INFORMATION PROVIDED:

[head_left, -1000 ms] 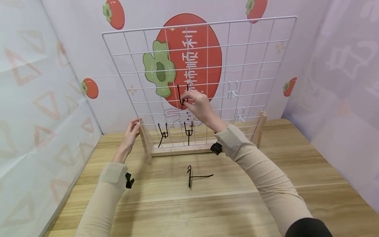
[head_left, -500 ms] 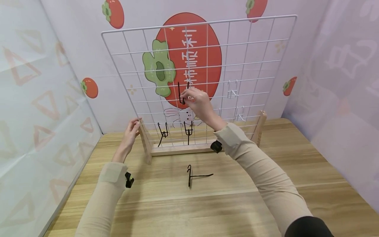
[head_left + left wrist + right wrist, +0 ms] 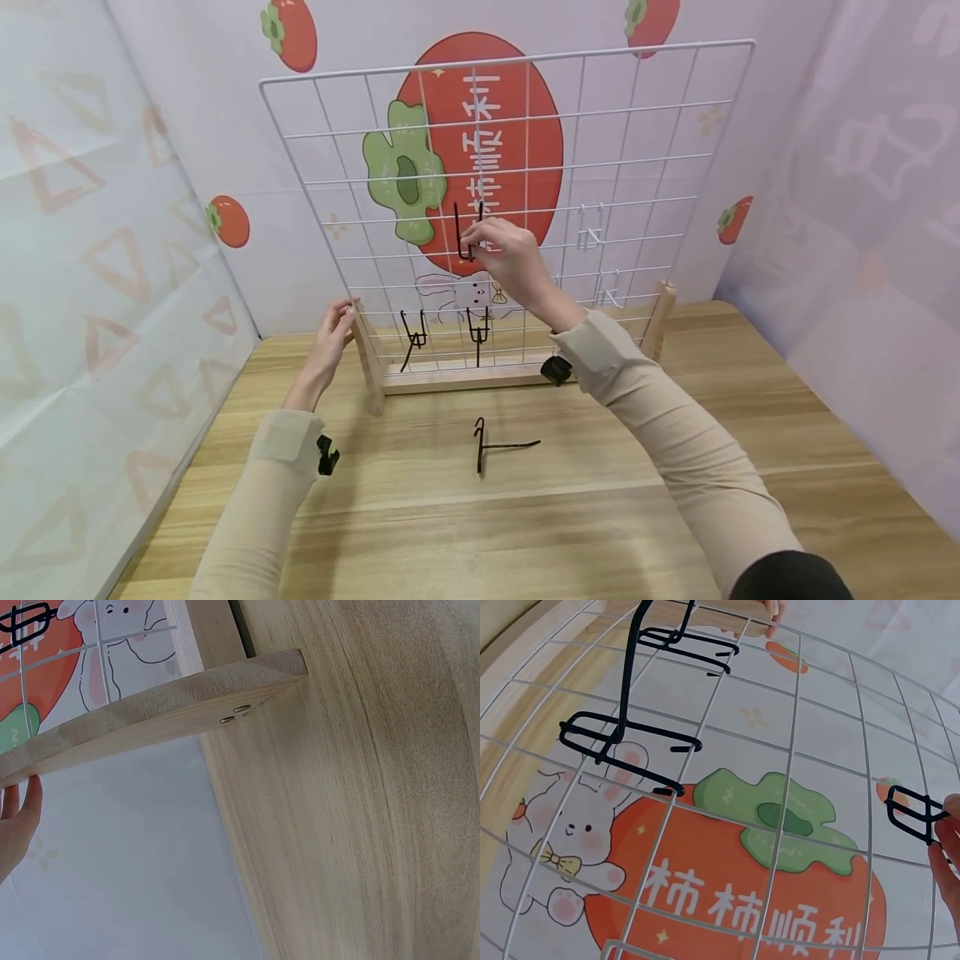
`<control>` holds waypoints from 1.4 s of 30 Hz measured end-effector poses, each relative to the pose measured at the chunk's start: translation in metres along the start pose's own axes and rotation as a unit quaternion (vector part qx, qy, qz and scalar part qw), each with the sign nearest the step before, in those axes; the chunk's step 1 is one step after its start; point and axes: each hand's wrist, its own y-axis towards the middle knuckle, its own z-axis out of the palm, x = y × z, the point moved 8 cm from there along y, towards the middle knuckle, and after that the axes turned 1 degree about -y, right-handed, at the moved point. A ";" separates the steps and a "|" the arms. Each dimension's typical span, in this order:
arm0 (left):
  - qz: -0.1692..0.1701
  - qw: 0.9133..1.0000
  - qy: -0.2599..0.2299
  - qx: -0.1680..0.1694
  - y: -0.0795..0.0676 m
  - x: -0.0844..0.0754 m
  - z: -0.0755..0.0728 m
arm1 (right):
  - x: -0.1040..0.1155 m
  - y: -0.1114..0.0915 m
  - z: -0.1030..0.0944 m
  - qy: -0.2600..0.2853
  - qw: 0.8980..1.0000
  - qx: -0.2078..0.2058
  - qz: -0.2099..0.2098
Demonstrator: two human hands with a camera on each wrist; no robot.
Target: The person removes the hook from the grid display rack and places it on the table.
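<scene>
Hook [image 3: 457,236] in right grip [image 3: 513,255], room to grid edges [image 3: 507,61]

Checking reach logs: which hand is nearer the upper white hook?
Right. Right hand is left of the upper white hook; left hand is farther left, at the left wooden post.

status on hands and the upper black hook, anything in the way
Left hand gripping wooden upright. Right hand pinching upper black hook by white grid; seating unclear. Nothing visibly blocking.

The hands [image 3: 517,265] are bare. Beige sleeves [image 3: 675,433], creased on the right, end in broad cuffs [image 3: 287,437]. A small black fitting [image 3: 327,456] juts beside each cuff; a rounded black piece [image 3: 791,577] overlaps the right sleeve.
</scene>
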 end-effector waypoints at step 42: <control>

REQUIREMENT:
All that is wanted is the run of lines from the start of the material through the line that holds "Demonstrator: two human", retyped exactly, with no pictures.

OUTPUT FOR THIS EXERCISE:
[head_left, -1000 ms] 
[head_left, -500 ms] 
[head_left + left wrist + right wrist, +0 ms] 
`<control>` holds waypoints from 1.4 s of 30 Hz measured end-effector poses, each relative to the pose measured at the chunk's start: translation in metres along the start pose's own axes and rotation as a unit quaternion (vector part qx, qy, qz and scalar part qw), each with the sign nearest the step before, in those axes; the chunk's step 1 is one step after its start; point and axes: each hand's wrist, its own y-axis towards the middle knuckle, its own z-axis out of the palm, x = y × z, the point moved 8 cm from there along y, towards the middle knuckle, and after that the axes turned 1 degree about -y, right-handed, at the moved point. A ";" separates the steps and a "|" the arms. Each dimension's typical span, in this order:
arm0 (left):
  - qz: -0.1692..0.1701
  - qw: 0.9133..1.0000
  - qy: -0.2599..0.2299
  - qx: -0.1680..0.1694
  - y: -0.0795..0.0676 m
  - x: -0.0844..0.0754 m
  - z: -0.0755..0.0728 m
arm1 (right):
  - x: -0.1040..0.1155 m
  - y: -0.1114..0.0915 m
  - z: -0.1030..0.0944 m
  - qy: -0.2600..0.2853
  - qw: 0.8980..1.0000
  - qx: -0.2078..0.2058
  - qz: -0.2099..0.2098
Demonstrator: two human hands with a camera on each wrist; no robot.

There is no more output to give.